Novel drug discovery strategies for the treatment of decompensated cirrhosis
Sven Lamatsch
, Richard Sittner
, Frank Tacke
& Cornelius Engelmann
ORCID Icon
Received 06 Oct 2021, Accepted 16 Dec 2021, Published online: 31 Dec 2021
Disease progression in cirrhosis leads to decompensation and acute-on-chronic liver failure (ACLF), which is characterized by organ failure and high mortality. Portal hypertension and cardiovascular dysfunction trigger the development of cirrhosis-related complications whilst tissue injury and cellular metabolic dysfunction lead to organ failure. System inflammation is the overarching mechanism mediating both the transition from compensation to decompensation as well as progression to ACLF. Treatment of precipitating events and intensive organ support is the only established therapeutic strategies. Liver transplantationrepresents the only curative therapy but contraindications and organ scarcity limit its availability to only a minority of patients with end-stage liver disease. Therefore, the discovery and development of novel interventions modifying the disease course and improving patients’ outcome are of utmost importance.
Areas covered
This review highlights and discusses therapeutic novelties in the field of end-stage liver disease.
Expert opinion
Despite decades of research, there are still no established therapies to improve the devastating prognosis of patients with end-stage liver disease. The clinical heterogeneity and complex pathogenesis will put high demands on drug discovery. Combinatorial therapies tailored to the patients’ individual pattern of pathomechanisms may be the most efficient way to modify disease course.

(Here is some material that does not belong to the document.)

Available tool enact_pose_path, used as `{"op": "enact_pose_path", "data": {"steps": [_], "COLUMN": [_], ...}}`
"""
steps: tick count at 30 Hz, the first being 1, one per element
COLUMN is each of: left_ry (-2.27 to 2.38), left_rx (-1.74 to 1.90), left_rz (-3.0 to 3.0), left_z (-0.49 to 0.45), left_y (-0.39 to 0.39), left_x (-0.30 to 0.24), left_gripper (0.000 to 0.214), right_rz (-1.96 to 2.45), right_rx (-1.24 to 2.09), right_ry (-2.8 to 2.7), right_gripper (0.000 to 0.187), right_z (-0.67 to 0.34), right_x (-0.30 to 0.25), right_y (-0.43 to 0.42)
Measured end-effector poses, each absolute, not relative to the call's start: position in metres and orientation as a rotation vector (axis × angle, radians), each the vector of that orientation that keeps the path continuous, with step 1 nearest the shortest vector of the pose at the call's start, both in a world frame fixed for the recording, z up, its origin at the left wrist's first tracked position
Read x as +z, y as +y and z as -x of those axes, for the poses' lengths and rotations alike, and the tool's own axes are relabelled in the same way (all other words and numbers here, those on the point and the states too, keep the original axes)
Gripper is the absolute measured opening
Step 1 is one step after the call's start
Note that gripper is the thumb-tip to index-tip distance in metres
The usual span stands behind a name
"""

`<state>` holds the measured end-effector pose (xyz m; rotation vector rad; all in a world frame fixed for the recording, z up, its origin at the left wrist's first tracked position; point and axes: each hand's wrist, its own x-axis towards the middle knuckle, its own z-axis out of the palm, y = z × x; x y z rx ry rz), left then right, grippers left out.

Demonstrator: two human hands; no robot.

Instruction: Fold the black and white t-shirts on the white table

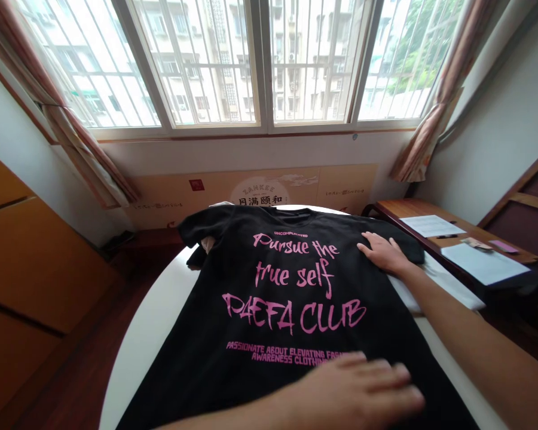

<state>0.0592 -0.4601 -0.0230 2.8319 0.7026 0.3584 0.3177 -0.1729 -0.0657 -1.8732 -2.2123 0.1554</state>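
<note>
A black T-shirt point(260, 292) with pink lettering lies spread front side up, its neckline toward the window. My right hand point(383, 254) rests on the shirt near the sleeve on the right, fingers extended and holding nothing. Closer to me, my left hand point(363, 388) reaches across the lower front, with its fingers outstretched and slightly blurred. It covers the end of the small pink print. Whether the left palm touches the fabric I cannot tell.
Beneath the shirt is a round white table point(138, 343). Folded white cloth point(452, 283) lies at its right side, and a pale bundle partly shows under the left sleeve. A wooden desk point(385, 209) with papers point(484, 263) stands at the right, an orange cabinet point(22, 257) at the left.
</note>
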Motion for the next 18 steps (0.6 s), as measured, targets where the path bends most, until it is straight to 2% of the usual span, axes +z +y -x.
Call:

Decompensated liver cirrhosis and ACLF are characterised by poor prognosis and no established disease modifying therapies are yet available.
Gut barrier stabilisation by Farnesoid-X Receptor agonists may prevent intestinal bacterial translocation but requires proof-of concept data in cirrhosis.
Fecal microbiota transplantation is established to correct intestinal microbial composition and provides the rational to test its efficacy in humans with end-stage liver disease.
Extra-corporal devises for albumin exchange and endotoxin removal have shown promising safety and efficacy data in a phase 2 human interventional trial.
G-CSF was believed to improve survival by modulation of immune dysfunction. However, the first multicentre trial failed to confirm the results from smaller single-center trials.
Signalling inhibition of toll-like receptor 4 may prevent organ injury and immune stimulation. Efficacy data from the first human phase 2 trial will clarify the potential benefit of that type of intervention.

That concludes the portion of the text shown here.